▸ Records from a data source:
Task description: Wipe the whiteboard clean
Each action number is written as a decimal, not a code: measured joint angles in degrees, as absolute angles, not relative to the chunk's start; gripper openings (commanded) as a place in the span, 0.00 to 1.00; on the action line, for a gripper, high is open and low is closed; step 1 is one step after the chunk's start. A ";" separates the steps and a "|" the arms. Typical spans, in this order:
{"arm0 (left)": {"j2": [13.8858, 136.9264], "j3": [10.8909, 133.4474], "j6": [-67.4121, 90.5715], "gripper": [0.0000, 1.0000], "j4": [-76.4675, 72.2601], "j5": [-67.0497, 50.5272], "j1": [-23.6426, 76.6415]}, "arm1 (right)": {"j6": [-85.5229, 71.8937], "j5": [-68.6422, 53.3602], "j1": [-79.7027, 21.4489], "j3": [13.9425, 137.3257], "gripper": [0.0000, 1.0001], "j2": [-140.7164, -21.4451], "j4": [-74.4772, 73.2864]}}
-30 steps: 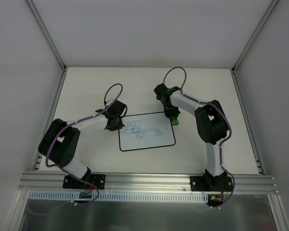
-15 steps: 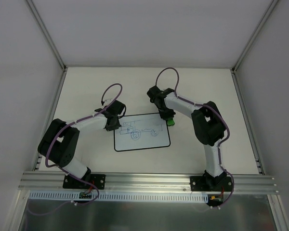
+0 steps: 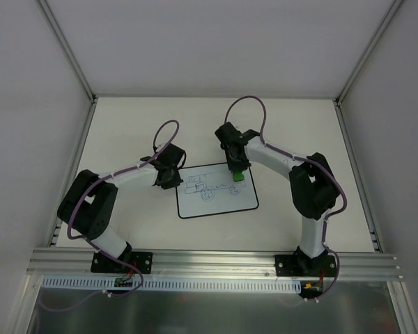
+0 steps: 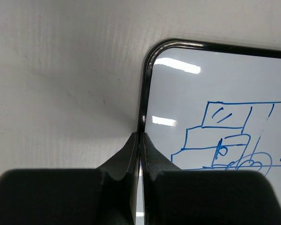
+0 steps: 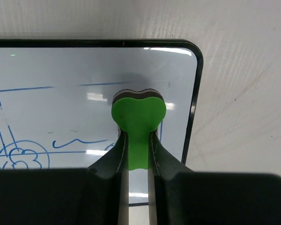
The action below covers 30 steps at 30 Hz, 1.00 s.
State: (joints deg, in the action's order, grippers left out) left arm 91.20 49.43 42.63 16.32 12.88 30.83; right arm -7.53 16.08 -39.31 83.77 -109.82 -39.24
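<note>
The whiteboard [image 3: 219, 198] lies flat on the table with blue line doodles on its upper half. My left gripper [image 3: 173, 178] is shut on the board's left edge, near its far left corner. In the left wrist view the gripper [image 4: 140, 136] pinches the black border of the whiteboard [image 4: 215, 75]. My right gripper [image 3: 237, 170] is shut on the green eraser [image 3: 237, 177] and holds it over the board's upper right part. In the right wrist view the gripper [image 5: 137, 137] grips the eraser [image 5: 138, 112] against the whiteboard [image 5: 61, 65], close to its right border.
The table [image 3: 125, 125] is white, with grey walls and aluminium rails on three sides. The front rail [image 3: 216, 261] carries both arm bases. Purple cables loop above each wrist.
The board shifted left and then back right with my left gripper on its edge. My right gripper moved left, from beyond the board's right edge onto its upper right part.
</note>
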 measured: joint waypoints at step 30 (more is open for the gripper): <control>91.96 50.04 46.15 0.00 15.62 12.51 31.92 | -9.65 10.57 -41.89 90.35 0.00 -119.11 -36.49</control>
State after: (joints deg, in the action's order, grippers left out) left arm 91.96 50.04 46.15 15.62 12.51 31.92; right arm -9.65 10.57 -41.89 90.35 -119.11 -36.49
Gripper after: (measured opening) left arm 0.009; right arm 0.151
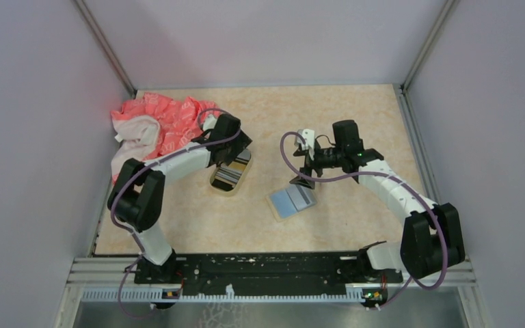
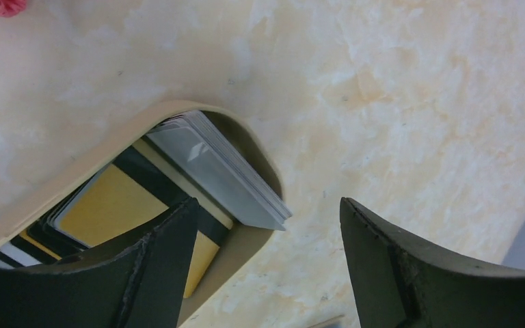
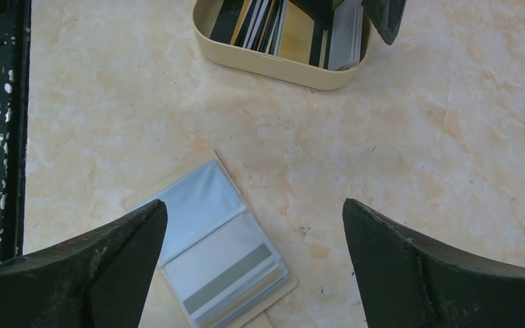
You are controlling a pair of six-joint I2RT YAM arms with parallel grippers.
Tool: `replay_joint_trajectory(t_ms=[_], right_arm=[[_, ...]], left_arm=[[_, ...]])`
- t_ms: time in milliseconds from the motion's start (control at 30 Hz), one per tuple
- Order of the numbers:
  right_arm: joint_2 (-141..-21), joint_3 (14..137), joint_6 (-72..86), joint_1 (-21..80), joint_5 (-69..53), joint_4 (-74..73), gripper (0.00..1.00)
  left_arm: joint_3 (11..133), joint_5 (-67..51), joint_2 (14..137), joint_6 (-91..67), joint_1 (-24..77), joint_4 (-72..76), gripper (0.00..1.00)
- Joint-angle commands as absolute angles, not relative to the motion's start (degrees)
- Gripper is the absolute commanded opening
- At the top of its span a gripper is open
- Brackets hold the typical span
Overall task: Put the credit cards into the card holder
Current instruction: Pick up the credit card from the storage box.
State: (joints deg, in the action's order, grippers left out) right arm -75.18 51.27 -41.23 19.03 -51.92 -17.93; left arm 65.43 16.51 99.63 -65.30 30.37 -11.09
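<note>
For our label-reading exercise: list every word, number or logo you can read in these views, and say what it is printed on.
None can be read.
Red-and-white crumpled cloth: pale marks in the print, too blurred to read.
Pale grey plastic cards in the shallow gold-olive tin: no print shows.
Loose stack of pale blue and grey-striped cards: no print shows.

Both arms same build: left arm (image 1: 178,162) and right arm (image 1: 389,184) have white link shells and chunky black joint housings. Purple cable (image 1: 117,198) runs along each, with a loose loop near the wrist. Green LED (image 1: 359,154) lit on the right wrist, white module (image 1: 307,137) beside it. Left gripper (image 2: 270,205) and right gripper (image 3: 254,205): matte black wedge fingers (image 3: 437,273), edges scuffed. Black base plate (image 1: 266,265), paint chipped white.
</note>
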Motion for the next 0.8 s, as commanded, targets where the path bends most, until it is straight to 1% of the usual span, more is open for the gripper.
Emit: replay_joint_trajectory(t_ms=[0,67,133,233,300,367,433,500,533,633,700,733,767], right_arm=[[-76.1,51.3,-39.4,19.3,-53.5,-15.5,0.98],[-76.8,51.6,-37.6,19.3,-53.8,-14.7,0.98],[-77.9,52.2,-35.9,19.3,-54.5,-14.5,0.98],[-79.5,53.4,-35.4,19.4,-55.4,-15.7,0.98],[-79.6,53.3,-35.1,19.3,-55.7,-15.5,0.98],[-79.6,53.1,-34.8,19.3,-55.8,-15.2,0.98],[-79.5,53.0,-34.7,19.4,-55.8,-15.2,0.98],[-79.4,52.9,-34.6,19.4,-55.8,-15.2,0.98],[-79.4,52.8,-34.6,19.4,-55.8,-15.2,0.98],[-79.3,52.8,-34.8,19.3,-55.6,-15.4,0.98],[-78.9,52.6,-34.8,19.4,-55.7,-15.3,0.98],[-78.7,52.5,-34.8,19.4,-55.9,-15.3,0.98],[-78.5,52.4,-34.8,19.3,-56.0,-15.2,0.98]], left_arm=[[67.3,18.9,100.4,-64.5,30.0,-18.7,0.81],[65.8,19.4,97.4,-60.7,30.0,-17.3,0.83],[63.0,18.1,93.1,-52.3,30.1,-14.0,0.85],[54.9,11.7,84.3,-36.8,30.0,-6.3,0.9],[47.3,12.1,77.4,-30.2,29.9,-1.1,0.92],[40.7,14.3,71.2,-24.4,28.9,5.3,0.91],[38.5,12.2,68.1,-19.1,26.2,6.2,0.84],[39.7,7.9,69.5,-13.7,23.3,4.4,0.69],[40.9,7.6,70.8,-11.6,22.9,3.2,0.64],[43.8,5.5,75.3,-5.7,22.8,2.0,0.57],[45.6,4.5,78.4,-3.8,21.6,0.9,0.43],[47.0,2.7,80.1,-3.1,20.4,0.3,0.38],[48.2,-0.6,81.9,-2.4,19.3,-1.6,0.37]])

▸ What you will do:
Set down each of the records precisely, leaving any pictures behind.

▸ Written answer:
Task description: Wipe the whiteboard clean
Each action number is written as a decimal, not a code: measured joint angles in degrees, as absolute angles, not relative to the chunk's start; gripper openings (commanded) as a place in the span, 0.00 to 1.00; on the action line, for a gripper, high is open and low is closed; step 1 is one step after the chunk's start. A ";" separates the steps and a "|" the arms. Typical spans, in this order:
{"arm0 (left)": {"j2": [13.8858, 136.9264], "j3": [10.8909, 133.4474], "j6": [-67.4121, 90.5715], "gripper": [0.0000, 1.0000], "j4": [-76.4675, 72.2601], "j5": [-67.0497, 50.5272], "j1": [-23.6426, 76.6415]}, "arm1 (right)": {"j6": [-85.5229, 71.8937], "j5": [-68.6422, 53.3602], "j1": [-79.7027, 21.4489], "j3": [13.9425, 137.3257], "gripper": [0.0000, 1.0001], "j2": [-140.7164, -21.4451], "j4": [-74.4772, 73.2864]}}
-30 steps: 
-15 steps: 
+0 steps: 
+0 steps: 
+0 steps: 
The action below covers 30 steps at 30 Hz, 1.00 s.
State: (joints deg, in the action's order, grippers left out) left arm 91.20 49.43 42.63 16.32 12.88 30.83; right arm -7.53 16.08 -39.31 83.77 -109.82 -39.24
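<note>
The whiteboard [image 3: 219, 198] lies flat on the table with blue line doodles on its upper half. My left gripper [image 3: 173, 178] is shut on the board's left edge, near its far left corner. In the left wrist view the gripper [image 4: 140, 136] pinches the black border of the whiteboard [image 4: 215, 75]. My right gripper [image 3: 237, 170] is shut on the green eraser [image 3: 237, 177] and holds it over the board's upper right part. In the right wrist view the gripper [image 5: 137, 137] grips the eraser [image 5: 138, 112] against the whiteboard [image 5: 61, 65], close to its right border.
The table [image 3: 125, 125] is white, with grey walls and aluminium rails on three sides. The front rail [image 3: 216, 261] carries both arm bases. Purple cables loop above each wrist.
The board shifted left and then back right with my left gripper on its edge. My right gripper moved left, from beyond the board's right edge onto its upper right part.
</note>
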 measured: joint waypoints at step 30 (more is open for the gripper): <control>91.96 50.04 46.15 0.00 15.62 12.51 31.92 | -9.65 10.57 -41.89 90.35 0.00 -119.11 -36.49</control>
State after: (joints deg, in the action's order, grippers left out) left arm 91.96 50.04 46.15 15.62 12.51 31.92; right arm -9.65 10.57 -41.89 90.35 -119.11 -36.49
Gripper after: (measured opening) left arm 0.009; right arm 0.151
You are controlling a pair of six-joint I2RT YAM arms with parallel grippers.
Tool: `replay_joint_trajectory(t_ms=[_], right_arm=[[_, ...]], left_arm=[[_, ...]])`
- t_ms: time in milliseconds from the motion's start (control at 30 Hz), one per tuple
- Order of the numbers:
  right_arm: joint_2 (-141..-21), joint_3 (14..137), joint_6 (-72..86), joint_1 (-21..80), joint_5 (-69..53), joint_4 (-74..73), gripper (0.00..1.00)
  left_arm: joint_3 (11..133), joint_5 (-67..51), joint_2 (14..137), joint_6 (-91..67), joint_1 (-24..77), joint_4 (-72..76), gripper (0.00..1.00)
- Joint-angle commands as absolute angles, not relative to the motion's start (degrees)
- Gripper is the absolute commanded opening
- At the top of its span a gripper is open
- Brackets hold the typical span
Overall task: Put the credit cards into the card holder
Current instruction: Pick up the credit card from the storage box.
State: (joints deg, in the action's order, grippers left out) right arm -75.18 51.27 -41.23 19.03 -51.92 -17.93; left arm 65.43 16.51 99.63 -65.30 30.37 -11.09
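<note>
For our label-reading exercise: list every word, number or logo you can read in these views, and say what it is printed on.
None can be read.
Red-and-white crumpled cloth: pale marks in the print, too blurred to read.
Pale grey plastic cards in the shallow gold-olive tin: no print shows.
Loose stack of pale blue and grey-striped cards: no print shows.

Both arms same build: left arm (image 1: 178,162) and right arm (image 1: 389,184) have white link shells and chunky black joint housings. Purple cable (image 1: 117,198) runs along each, with a loose loop near the wrist. Green LED (image 1: 359,154) lit on the right wrist, white module (image 1: 307,137) beside it. Left gripper (image 2: 270,205) and right gripper (image 3: 254,205): matte black wedge fingers (image 3: 437,273), edges scuffed. Black base plate (image 1: 266,265), paint chipped white.
</note>
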Motion for the next 0.8 s, as commanded, targets where the path bends most, until it is straight to 1% of the usual span, more is open for the gripper.
Emit: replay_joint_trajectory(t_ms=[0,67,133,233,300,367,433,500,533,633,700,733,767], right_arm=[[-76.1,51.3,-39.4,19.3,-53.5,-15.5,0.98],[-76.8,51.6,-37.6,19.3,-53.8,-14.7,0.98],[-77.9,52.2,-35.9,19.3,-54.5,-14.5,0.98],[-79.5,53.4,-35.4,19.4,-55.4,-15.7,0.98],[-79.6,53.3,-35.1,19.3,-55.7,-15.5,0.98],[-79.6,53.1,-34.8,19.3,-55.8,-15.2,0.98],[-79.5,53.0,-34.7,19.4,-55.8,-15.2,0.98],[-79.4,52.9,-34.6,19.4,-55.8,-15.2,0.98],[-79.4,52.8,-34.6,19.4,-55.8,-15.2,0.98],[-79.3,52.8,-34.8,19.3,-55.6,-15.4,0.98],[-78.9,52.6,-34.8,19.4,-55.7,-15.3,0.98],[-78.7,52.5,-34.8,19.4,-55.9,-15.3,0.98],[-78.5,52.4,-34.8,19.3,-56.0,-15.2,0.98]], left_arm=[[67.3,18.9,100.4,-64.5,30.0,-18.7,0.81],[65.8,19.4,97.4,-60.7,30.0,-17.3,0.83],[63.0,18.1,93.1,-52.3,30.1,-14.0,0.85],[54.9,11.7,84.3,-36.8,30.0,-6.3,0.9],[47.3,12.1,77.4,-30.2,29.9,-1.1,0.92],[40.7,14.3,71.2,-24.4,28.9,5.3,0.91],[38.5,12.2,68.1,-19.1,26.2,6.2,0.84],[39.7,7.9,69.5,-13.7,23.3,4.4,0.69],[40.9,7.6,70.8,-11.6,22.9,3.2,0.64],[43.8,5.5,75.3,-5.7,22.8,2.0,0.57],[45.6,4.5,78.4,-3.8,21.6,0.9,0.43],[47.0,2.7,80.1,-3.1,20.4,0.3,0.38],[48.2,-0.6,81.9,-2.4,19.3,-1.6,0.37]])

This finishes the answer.